■ Your assignment: Collect all lines below with the string "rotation".

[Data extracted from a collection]

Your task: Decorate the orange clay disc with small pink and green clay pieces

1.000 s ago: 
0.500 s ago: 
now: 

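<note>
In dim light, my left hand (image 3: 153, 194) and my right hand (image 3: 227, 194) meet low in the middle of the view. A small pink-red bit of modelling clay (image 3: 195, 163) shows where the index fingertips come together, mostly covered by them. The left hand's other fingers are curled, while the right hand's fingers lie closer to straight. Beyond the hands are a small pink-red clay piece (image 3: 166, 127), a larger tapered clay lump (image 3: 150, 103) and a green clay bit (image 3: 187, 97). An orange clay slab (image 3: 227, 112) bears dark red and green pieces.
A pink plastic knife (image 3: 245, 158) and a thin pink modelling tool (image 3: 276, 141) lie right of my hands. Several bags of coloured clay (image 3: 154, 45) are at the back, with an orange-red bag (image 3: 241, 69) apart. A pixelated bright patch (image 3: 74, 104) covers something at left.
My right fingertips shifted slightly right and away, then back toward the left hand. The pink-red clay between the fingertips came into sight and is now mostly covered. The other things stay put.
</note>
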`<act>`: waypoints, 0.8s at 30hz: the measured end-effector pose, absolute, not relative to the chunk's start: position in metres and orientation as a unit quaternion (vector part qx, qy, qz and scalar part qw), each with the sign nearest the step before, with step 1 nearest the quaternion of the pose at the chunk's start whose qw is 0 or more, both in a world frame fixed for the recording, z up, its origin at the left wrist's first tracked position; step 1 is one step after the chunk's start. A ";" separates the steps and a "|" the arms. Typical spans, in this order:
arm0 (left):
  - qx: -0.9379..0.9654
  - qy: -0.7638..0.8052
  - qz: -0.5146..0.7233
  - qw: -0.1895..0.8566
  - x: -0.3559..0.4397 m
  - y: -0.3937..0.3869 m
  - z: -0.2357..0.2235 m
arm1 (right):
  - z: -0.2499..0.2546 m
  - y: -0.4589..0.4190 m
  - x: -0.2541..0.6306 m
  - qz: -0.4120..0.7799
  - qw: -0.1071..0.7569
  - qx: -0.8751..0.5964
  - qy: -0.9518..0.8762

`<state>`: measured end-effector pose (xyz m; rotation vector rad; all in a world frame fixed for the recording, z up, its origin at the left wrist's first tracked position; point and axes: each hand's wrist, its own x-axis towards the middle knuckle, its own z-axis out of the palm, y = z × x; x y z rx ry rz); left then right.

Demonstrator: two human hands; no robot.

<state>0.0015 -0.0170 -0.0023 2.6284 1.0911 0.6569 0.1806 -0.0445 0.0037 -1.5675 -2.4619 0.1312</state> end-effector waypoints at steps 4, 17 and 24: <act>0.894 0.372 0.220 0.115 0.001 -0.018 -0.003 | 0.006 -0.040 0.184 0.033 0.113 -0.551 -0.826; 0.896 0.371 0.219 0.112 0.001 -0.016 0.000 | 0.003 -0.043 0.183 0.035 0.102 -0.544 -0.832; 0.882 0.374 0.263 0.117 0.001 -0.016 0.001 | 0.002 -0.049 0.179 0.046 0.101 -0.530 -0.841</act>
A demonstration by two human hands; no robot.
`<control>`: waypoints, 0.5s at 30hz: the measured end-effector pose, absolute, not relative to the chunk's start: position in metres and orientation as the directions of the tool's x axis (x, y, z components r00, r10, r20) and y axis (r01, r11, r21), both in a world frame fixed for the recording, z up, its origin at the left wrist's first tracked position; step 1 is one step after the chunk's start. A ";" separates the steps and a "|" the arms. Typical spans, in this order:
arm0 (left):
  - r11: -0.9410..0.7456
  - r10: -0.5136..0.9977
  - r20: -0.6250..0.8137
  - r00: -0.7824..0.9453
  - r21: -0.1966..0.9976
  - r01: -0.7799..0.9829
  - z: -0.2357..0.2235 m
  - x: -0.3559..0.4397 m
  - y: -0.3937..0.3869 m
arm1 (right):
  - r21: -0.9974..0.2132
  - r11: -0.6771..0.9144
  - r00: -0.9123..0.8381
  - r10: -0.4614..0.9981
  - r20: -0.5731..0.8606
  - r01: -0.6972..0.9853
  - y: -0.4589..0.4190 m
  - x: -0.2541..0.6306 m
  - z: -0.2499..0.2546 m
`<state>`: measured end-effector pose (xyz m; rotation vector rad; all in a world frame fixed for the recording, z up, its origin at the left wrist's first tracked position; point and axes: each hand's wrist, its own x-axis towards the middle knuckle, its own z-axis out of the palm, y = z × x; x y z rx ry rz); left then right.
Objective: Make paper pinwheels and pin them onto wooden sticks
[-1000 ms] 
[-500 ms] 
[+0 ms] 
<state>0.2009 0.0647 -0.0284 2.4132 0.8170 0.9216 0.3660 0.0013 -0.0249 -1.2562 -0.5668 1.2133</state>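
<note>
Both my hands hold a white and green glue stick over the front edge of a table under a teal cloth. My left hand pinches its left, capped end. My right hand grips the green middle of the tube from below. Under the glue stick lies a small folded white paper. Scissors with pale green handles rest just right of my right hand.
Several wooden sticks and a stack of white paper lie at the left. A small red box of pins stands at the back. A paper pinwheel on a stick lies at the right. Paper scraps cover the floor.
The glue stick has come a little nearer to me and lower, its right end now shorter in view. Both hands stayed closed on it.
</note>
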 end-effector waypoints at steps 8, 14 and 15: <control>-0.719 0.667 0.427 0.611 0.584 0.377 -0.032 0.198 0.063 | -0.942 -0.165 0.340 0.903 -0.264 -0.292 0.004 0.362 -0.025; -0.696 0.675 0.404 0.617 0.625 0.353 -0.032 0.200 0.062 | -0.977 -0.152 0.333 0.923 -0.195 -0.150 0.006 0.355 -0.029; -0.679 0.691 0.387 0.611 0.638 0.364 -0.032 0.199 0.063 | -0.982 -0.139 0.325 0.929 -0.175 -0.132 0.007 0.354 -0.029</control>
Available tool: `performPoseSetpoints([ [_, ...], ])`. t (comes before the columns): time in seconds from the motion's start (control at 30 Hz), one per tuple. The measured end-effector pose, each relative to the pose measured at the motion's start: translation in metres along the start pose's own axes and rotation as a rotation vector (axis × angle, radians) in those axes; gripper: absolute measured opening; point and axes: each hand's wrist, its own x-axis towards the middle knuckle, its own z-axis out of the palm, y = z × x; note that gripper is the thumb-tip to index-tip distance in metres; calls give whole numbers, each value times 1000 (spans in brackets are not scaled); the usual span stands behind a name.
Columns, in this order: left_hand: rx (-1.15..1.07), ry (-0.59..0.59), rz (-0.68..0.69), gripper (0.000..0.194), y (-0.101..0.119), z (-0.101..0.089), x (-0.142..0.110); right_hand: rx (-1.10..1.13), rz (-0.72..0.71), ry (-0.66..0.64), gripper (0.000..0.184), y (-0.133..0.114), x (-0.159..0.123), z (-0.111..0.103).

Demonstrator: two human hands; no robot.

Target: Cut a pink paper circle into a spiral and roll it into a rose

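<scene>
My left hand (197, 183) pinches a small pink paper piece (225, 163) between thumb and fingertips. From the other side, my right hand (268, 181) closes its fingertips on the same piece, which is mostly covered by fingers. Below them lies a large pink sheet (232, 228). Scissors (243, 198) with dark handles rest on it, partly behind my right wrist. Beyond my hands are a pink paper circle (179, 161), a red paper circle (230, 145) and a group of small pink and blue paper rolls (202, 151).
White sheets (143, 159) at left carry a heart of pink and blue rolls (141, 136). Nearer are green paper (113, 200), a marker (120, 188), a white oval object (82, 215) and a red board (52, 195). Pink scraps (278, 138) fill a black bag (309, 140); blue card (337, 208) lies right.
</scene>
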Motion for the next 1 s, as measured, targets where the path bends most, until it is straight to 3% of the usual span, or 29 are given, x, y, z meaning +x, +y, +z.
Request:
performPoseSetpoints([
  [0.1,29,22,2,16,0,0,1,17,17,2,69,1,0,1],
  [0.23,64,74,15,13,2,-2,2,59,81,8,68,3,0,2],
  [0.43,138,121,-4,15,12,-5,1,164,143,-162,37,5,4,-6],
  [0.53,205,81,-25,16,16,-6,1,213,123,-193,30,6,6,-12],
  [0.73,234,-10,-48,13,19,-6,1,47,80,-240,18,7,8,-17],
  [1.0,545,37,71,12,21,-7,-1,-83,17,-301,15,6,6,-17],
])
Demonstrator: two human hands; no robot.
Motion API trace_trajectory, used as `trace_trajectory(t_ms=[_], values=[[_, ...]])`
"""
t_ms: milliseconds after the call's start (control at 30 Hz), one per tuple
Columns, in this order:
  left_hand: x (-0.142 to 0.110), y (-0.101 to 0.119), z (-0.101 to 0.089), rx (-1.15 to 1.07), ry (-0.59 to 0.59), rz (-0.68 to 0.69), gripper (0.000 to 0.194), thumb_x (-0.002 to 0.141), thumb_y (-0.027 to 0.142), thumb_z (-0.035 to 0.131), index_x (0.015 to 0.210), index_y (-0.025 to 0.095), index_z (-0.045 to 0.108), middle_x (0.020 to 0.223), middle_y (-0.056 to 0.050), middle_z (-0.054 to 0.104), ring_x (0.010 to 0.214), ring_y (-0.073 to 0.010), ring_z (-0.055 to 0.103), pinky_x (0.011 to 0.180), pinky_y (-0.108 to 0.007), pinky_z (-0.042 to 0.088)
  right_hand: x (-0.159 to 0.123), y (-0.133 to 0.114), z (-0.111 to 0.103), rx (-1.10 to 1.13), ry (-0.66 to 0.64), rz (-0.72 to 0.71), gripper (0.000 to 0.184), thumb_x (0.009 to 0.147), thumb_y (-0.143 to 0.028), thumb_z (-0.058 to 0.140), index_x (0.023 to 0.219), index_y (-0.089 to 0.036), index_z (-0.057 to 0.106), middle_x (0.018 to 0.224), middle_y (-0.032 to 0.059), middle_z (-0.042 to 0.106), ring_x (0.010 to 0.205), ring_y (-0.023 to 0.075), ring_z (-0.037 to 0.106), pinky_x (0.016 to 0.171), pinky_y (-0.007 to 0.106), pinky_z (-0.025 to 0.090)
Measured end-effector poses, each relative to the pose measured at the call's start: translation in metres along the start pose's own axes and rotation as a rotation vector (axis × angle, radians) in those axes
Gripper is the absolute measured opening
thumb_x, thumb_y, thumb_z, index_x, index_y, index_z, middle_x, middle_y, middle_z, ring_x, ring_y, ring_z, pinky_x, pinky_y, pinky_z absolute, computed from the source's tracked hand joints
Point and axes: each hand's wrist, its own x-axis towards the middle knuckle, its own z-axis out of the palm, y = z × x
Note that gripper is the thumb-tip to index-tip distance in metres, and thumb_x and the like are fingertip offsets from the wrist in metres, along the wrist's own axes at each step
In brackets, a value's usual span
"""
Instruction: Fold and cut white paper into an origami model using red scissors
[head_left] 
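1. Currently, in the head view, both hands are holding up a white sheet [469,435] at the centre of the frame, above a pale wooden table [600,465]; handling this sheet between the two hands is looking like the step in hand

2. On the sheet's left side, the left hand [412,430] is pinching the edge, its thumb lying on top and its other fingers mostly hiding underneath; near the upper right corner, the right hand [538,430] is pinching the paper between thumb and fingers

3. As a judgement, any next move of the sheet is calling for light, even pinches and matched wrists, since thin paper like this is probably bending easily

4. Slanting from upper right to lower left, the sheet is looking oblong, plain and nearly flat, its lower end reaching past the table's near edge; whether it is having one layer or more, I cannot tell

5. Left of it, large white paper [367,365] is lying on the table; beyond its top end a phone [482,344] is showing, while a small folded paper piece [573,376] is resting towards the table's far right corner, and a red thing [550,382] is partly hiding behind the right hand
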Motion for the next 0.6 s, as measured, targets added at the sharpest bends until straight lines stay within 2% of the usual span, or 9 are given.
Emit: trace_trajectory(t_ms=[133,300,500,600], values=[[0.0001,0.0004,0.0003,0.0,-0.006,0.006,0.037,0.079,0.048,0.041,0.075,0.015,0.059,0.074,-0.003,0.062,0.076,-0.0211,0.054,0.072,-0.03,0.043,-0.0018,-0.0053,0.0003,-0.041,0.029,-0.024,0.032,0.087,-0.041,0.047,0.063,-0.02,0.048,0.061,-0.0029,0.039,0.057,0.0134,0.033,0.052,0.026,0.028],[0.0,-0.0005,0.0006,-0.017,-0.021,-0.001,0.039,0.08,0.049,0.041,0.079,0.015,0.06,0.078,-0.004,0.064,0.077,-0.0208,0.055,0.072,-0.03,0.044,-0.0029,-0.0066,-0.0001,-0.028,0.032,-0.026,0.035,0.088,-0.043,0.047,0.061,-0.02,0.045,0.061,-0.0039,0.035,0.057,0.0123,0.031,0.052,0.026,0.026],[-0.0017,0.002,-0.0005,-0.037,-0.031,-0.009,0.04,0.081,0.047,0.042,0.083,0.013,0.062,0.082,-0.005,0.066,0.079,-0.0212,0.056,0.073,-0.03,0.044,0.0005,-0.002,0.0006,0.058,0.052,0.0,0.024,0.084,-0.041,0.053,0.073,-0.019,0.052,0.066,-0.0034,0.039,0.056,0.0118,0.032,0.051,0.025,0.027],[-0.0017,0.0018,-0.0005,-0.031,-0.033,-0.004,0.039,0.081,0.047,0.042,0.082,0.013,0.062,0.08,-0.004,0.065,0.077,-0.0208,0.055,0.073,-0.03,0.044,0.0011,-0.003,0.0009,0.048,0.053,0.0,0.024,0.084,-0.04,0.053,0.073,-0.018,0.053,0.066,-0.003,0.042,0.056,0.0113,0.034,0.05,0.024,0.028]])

■ Written solution:
`<state>`: measured end-effector pose (xyz m; rotation vector rad; all in a world frame fixed for the recording, z up, its origin at the left wrist's first tracked position; point and axes: each hand's wrist, its own x-axis towards the middle knuckle, its own z-axis out of the palm, y = z × x; x y z rx ry rz); left then right.
`<state>`: measured end-effector pose (xyz m; rotation vector rad; all in a world frame fixed for the recording, z up, its origin at the left wrist's first tracked position; point and axes: each hand's wrist, its own x-axis towards the middle knuckle, its own z-axis out of the palm, y = z × x; x y z rx ry rz); left then right.
Available tool: `performPoseSetpoints([ [_, ...], ])`. t (comes before the columns): time in seconds from the motion's start (control at 30 Hz), one per tuple. The measured end-effector pose, each relative to the pose measured at the motion's start: translation in metres along the start pose's own axes and rotation as a rotation vector (axis × angle, radians) in those axes; gripper: absolute measured opening; point and axes: each hand's wrist, its own x-axis towards the middle knuckle, its own z-axis out of the palm, y = z × x; note that gripper is the thumb-tip to index-tip distance in metres; calls give whole numbers, each value times 1000 (spans in brackets are not scaled); the usual span stands behind a name.
Measured end-effector poses, each relative to the pose measured at the call's start: translation in metres along the start pose's own axes and rotation as a rotation vector (axis × angle, radians) in those axes

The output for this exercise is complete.